Writing

Feed Software, technology, sysadmin war stories, and more.

Monday, November 14, 2011

My failure to see the forest for the trees while bug hunting

I've heard the maxim that premature optimization is the root of all evil. The general idea is that you get some weird notion in your head about what might actually be going on and start trying to correct for it. Meanwhile, it's just a tiny little speck compared to the tornado of badness going on somewhere else. You would have noticed that tornado if only you didn't have your nose pressed to the speck.

I now think this can apply to bugs and troubleshooting. For the longest time, my scanning software has had issues related to staying up and running. I had it running in a hacked-up shell script just so it could loop back and start over again. It was just enough to get things working, or so I rationalized it to myself.

One of these hacks was having it call alarm() every couple of seconds. This gave a really horrible watchdog effect so that if something got wedged, it would just die and the shell script would restart it. Some of the docs for the libraries I was using suggested that "the PLL just locks up from time to time" and sure enough, that was what I was blaming.

I did all kinds of stupid stuff trying to figure out what could be wrong with that PLL. Finally, after far too much fruitless poking and prodding at the code, I decided to start over. It turned out that there's a fundamental problem with the way GNU Radio uses boost's locking and mutex support that goes pretty deep into boost itself. Any time you reconfigure a flow graph, you run a pretty good chance of tripping it.

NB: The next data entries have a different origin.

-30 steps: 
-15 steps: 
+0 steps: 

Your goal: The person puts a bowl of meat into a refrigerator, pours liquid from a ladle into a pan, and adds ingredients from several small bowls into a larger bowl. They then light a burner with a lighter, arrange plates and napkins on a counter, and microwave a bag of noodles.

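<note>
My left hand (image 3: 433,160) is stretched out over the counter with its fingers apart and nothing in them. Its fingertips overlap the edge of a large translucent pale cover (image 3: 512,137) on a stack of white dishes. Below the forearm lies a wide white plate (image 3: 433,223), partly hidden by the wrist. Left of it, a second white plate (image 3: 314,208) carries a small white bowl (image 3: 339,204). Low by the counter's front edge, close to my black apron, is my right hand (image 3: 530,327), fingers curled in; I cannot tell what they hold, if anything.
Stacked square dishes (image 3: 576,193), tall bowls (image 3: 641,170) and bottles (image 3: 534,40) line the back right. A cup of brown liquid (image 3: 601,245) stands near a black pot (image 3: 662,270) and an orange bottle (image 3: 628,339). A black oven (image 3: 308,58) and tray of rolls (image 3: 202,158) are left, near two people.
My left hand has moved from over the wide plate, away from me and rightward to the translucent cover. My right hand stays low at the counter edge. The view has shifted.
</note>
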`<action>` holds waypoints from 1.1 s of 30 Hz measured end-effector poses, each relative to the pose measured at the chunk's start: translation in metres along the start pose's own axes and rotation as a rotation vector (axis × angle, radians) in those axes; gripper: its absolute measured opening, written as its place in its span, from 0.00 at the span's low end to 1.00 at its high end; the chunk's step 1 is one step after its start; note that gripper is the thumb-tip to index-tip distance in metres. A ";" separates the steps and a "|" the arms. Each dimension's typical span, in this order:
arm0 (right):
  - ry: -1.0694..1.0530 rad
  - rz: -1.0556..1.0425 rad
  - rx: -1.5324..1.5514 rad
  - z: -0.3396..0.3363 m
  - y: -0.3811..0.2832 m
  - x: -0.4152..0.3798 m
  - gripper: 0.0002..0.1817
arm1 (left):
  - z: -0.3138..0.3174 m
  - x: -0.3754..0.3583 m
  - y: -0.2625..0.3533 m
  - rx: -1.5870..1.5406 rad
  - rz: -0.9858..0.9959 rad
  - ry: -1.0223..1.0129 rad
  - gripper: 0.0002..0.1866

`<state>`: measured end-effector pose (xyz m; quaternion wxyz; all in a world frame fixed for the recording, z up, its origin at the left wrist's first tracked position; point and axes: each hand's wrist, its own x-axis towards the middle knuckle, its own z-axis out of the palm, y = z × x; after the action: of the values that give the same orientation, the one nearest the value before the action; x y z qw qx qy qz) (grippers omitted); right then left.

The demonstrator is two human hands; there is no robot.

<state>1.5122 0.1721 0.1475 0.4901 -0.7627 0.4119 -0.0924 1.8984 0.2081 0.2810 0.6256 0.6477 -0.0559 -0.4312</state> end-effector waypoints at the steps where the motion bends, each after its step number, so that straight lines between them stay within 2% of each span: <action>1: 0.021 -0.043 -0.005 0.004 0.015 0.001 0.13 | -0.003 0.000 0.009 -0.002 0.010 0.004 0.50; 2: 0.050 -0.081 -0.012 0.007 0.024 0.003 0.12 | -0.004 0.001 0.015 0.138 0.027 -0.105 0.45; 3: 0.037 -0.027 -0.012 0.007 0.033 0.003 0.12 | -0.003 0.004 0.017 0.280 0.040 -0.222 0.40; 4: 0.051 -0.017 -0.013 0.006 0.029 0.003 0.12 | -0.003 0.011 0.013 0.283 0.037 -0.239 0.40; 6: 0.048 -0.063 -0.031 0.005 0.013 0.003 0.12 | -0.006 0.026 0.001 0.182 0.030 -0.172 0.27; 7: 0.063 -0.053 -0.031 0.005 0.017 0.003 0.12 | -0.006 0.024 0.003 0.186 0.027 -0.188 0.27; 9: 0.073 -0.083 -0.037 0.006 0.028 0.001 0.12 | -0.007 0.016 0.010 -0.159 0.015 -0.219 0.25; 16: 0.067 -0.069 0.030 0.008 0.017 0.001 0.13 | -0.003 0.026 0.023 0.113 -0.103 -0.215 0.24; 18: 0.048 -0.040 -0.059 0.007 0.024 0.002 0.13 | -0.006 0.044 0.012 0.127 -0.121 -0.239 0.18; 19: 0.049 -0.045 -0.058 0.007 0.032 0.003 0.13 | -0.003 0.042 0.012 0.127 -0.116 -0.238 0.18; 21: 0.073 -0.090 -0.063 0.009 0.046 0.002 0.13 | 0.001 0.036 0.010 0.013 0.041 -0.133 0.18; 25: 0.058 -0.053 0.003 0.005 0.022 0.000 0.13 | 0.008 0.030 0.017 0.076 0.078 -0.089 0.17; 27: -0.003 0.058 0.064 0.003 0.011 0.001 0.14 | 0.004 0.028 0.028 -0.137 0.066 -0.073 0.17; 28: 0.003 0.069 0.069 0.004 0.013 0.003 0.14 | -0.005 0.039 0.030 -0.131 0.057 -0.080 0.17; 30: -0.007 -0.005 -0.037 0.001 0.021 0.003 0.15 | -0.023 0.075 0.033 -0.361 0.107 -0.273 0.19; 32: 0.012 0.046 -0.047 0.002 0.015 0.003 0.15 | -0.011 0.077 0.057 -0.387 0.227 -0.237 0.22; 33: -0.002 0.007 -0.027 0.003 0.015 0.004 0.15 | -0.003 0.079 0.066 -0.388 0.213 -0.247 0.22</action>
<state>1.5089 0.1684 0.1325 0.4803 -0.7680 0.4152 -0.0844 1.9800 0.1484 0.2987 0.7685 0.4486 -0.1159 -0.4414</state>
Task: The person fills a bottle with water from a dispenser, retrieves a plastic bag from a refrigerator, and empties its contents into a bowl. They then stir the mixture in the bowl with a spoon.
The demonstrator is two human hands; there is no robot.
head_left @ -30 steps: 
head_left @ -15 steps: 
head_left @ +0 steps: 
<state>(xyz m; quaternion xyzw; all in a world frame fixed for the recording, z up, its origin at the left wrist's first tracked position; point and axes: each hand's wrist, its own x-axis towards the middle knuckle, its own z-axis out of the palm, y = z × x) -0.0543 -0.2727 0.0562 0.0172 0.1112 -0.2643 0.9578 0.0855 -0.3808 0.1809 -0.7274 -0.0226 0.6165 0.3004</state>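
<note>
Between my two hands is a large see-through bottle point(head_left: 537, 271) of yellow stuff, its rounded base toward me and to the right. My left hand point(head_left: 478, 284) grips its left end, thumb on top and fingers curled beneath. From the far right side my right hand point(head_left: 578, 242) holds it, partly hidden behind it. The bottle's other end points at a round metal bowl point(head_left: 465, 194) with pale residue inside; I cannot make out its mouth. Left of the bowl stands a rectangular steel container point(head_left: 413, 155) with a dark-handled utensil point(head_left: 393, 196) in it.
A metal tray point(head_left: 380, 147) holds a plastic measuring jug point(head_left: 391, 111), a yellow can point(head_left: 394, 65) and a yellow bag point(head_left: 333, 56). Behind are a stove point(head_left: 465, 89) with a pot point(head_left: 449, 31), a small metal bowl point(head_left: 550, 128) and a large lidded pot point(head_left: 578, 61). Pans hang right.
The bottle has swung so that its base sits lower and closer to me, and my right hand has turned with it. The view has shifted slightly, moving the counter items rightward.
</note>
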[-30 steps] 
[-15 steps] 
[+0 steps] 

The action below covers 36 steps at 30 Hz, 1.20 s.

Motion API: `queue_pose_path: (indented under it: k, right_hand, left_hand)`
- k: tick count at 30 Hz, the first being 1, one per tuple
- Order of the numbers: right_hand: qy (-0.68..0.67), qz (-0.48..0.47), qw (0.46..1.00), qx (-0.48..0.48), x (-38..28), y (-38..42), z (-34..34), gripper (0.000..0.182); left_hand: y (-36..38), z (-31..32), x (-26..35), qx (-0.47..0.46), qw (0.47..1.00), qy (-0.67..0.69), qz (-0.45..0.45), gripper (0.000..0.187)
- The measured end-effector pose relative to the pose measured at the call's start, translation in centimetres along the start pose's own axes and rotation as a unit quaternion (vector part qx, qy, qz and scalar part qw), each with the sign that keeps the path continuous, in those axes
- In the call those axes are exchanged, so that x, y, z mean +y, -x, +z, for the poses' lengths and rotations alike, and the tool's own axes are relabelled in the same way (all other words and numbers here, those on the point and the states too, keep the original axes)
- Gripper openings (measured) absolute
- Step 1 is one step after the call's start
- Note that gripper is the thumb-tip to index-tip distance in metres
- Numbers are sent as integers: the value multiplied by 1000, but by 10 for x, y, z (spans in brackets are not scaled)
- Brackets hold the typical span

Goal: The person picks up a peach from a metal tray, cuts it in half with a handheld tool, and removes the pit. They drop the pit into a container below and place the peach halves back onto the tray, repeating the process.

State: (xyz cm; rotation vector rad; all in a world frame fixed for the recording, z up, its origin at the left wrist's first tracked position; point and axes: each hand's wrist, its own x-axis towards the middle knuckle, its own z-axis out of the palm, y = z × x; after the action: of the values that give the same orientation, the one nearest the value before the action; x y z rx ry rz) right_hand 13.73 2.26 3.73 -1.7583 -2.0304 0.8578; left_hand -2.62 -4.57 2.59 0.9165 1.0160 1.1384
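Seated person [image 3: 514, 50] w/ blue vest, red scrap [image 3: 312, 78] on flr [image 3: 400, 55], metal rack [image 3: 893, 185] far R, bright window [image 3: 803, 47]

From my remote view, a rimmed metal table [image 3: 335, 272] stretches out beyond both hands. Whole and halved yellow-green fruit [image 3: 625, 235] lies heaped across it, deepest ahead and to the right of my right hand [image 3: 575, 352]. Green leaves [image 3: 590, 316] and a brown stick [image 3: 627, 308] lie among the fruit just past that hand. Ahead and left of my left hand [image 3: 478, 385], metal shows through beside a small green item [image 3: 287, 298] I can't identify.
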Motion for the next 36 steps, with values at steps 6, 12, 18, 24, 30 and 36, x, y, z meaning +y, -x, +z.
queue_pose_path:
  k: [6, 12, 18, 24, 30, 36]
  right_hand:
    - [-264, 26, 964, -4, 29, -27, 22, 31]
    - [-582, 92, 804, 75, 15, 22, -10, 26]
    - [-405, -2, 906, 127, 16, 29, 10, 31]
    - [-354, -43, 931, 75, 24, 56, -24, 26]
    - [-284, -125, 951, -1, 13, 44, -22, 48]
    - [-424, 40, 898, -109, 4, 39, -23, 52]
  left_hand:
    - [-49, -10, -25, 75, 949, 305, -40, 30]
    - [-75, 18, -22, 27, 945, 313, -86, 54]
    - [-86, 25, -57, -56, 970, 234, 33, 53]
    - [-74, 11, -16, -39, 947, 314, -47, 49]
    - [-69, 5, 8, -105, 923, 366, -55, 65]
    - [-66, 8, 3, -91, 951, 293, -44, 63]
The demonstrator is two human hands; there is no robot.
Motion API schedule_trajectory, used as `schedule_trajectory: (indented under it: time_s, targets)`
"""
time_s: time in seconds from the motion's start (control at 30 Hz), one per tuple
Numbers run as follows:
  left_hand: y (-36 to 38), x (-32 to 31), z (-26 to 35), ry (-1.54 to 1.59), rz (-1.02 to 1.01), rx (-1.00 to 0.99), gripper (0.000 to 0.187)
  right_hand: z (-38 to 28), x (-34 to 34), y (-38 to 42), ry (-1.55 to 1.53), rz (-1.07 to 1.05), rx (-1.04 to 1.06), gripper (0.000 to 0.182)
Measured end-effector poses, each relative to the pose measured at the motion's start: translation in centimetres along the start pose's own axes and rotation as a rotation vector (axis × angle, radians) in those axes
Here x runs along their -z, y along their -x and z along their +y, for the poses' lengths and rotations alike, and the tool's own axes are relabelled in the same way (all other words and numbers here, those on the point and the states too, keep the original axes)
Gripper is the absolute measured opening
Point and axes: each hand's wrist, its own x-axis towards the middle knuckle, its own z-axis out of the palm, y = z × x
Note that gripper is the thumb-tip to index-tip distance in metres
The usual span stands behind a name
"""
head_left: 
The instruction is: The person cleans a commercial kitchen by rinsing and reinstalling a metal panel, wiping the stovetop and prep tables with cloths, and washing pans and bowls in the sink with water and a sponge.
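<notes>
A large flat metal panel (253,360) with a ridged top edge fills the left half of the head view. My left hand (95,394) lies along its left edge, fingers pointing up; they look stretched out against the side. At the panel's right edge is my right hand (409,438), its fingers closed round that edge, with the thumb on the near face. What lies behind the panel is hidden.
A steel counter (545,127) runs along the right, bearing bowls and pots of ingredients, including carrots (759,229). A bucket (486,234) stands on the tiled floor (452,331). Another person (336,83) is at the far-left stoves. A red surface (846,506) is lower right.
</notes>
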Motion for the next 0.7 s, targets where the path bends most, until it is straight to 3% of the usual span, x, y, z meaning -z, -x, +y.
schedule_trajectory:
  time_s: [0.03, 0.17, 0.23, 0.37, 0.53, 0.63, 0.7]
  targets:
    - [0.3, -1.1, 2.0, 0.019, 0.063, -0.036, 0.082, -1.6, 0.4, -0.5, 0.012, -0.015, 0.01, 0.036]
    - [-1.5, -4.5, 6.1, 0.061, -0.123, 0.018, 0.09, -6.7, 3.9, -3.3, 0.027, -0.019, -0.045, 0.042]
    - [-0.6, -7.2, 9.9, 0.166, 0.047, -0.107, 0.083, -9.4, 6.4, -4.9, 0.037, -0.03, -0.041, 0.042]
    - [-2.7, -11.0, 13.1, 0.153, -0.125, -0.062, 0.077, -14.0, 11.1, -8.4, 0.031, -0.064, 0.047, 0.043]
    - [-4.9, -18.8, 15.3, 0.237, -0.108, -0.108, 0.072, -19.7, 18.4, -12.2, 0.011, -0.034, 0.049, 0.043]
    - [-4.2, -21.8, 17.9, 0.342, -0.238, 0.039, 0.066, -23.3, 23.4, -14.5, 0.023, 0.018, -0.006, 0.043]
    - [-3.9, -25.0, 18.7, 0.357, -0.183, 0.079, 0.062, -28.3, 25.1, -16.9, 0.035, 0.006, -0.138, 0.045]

I finally decided to redesign my program to never reconfigure a flow graph once it gets up and going. Instead, I just shut down the idle parts of the graph with knobs which don't force it to lock and unlock. This sucks a little more CPU power and isn't exactly pretty to look at, but it does work.

Now, the amazing thing is what happened to the reliability. Where it might have run 20-30 mins between locking up before, now it'll go days. I haven't actually taken it beyond a day or two yet due to the restarts from pushing new code.

Sure, there's still some fundamental issue deep down in the system, and some day I may get around to figuring it out, but for now, I have a stable program again. The PLL had nothing to do with it. I shouldn't have put that much trust in the documentation of these libraries.